EXERCISE GOAL: The answer must be the full listing, repeated exactly.

DATASET EXTRACT:

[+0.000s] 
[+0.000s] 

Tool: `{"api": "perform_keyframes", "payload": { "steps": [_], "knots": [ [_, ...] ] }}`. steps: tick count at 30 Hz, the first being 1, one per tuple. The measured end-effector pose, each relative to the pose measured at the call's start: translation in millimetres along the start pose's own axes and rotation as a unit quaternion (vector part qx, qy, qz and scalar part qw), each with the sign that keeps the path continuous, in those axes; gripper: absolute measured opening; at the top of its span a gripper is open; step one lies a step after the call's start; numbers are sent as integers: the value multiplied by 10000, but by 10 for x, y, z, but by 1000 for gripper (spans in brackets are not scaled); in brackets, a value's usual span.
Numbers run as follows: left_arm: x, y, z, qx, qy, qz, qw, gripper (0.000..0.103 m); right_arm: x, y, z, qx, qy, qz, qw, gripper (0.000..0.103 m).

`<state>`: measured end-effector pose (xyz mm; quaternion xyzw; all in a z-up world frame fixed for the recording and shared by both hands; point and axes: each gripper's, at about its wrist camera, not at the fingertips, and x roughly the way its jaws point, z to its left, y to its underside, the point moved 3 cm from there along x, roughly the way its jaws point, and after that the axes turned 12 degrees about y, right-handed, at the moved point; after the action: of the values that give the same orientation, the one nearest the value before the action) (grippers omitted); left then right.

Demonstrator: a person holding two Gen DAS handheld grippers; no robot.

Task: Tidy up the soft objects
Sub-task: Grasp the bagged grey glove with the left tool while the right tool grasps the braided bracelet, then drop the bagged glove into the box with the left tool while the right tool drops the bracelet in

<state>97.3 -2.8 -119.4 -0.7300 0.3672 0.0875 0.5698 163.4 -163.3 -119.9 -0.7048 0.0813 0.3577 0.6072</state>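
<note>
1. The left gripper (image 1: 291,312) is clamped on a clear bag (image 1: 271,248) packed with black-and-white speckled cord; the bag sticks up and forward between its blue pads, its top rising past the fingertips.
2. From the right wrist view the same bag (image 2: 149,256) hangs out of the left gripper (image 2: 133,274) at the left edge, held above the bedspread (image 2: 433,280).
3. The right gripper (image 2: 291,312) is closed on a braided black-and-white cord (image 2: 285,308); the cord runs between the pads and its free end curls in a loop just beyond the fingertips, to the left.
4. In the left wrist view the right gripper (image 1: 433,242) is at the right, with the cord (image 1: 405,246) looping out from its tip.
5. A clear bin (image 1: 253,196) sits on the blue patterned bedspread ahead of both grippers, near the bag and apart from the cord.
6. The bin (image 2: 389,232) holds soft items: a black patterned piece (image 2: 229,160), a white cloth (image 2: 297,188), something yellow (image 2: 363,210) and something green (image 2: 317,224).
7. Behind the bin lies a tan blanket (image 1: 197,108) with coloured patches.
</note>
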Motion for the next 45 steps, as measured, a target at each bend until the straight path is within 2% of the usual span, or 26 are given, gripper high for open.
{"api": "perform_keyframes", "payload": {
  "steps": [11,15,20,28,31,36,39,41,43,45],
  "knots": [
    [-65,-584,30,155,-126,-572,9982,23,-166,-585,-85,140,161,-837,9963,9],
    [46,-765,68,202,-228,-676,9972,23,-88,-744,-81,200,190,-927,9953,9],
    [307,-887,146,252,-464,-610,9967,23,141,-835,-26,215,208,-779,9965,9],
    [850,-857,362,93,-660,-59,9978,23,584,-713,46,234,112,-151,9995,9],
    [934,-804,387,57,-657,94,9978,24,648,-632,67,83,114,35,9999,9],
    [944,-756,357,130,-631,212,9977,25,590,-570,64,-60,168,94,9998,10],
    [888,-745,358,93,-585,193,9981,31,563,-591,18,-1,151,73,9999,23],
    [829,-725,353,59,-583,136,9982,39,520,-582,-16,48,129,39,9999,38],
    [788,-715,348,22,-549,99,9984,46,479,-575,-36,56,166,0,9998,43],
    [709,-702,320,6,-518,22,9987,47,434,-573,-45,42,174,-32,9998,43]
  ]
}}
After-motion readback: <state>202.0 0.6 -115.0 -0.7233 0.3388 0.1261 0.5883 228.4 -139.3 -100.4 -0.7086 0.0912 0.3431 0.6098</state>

RESULT OF THIS EXERCISE:
[+0.000s] 
[+0.000s] 

Tool: `{"api": "perform_keyframes", "payload": { "steps": [_], "knots": [ [_, ...] ] }}`. steps: tick count at 30 Hz, the first being 1, one per tuple. The measured end-effector pose, each relative to the pose measured at the call's start: translation in millimetres along the start pose's own axes and rotation as a unit quaternion (vector part qx, qy, qz and scalar part qw), each with the sign that keeps the path continuous, in those axes; gripper: absolute measured opening; at the top of its span a gripper is open; step one lies a step after the call's start; numbers are sent as integers: the value multiplied by 10000, but by 10 for x, y, z, but by 1000 for gripper (spans in brackets are not scaled); in brackets, a value's usual span.
Numbers run as follows: left_arm: x, y, z, qx, qy, qz, qw, gripper (0.000..0.103 m); right_arm: x, y, z, qx, qy, qz, qw, gripper (0.000..0.103 m).

`<state>`: measured end-effector pose (xyz mm; quaternion xyzw; all in a z-up world frame fixed for the recording and shared by both hands; point and axes: each gripper's, at about its wrist camera, not at the fingertips, and x roughly the way its jaws point, z to its left, y to its underside, the point moved 3 cm from there along x, roughly the way its jaws point, and after that the axes turned 12 degrees about y, right-handed, at the moved point; after the action: of the values that give the same orientation, the one nearest the value before the action) (grippers omitted); left then right.

Demonstrator: a person holding two Gen DAS handheld grippers; no robot.

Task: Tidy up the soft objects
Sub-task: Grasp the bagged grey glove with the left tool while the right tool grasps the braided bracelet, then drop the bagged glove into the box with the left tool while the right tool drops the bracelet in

<state>97.3 -2.8 -119.4 -0.7300 0.3672 0.0875 0.5698 163.4 -163.3 -119.9 -0.7048 0.0813 0.3577 0.6072</state>
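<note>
1. The left gripper (image 1: 291,312) is clamped on a clear bag (image 1: 271,248) packed with black-and-white speckled cord; the bag sticks up and forward between its blue pads, its top rising past the fingertips.
2. From the right wrist view the same bag (image 2: 149,256) hangs out of the left gripper (image 2: 133,274) at the left edge, held above the bedspread (image 2: 433,280).
3. The right gripper (image 2: 291,312) is closed on a braided black-and-white cord (image 2: 285,308); the cord runs between the pads and its free end curls in a loop just beyond the fingertips, to the left.
4. In the left wrist view the right gripper (image 1: 433,242) is at the right, with the cord (image 1: 405,246) looping out from its tip.
5. A clear bin (image 1: 253,196) sits on the blue patterned bedspread ahead of both grippers, near the bag and apart from the cord.
6. The bin (image 2: 389,232) holds soft items: a black patterned piece (image 2: 229,160), a white cloth (image 2: 297,188), something yellow (image 2: 363,210) and something green (image 2: 317,224).
7. Behind the bin lies a tan blanket (image 1: 197,108) with coloured patches.
</note>
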Motion for the next 45 steps, as measured, a target at each bend until the straight path is within 2% of the usual span, or 26 are given, gripper high for open.
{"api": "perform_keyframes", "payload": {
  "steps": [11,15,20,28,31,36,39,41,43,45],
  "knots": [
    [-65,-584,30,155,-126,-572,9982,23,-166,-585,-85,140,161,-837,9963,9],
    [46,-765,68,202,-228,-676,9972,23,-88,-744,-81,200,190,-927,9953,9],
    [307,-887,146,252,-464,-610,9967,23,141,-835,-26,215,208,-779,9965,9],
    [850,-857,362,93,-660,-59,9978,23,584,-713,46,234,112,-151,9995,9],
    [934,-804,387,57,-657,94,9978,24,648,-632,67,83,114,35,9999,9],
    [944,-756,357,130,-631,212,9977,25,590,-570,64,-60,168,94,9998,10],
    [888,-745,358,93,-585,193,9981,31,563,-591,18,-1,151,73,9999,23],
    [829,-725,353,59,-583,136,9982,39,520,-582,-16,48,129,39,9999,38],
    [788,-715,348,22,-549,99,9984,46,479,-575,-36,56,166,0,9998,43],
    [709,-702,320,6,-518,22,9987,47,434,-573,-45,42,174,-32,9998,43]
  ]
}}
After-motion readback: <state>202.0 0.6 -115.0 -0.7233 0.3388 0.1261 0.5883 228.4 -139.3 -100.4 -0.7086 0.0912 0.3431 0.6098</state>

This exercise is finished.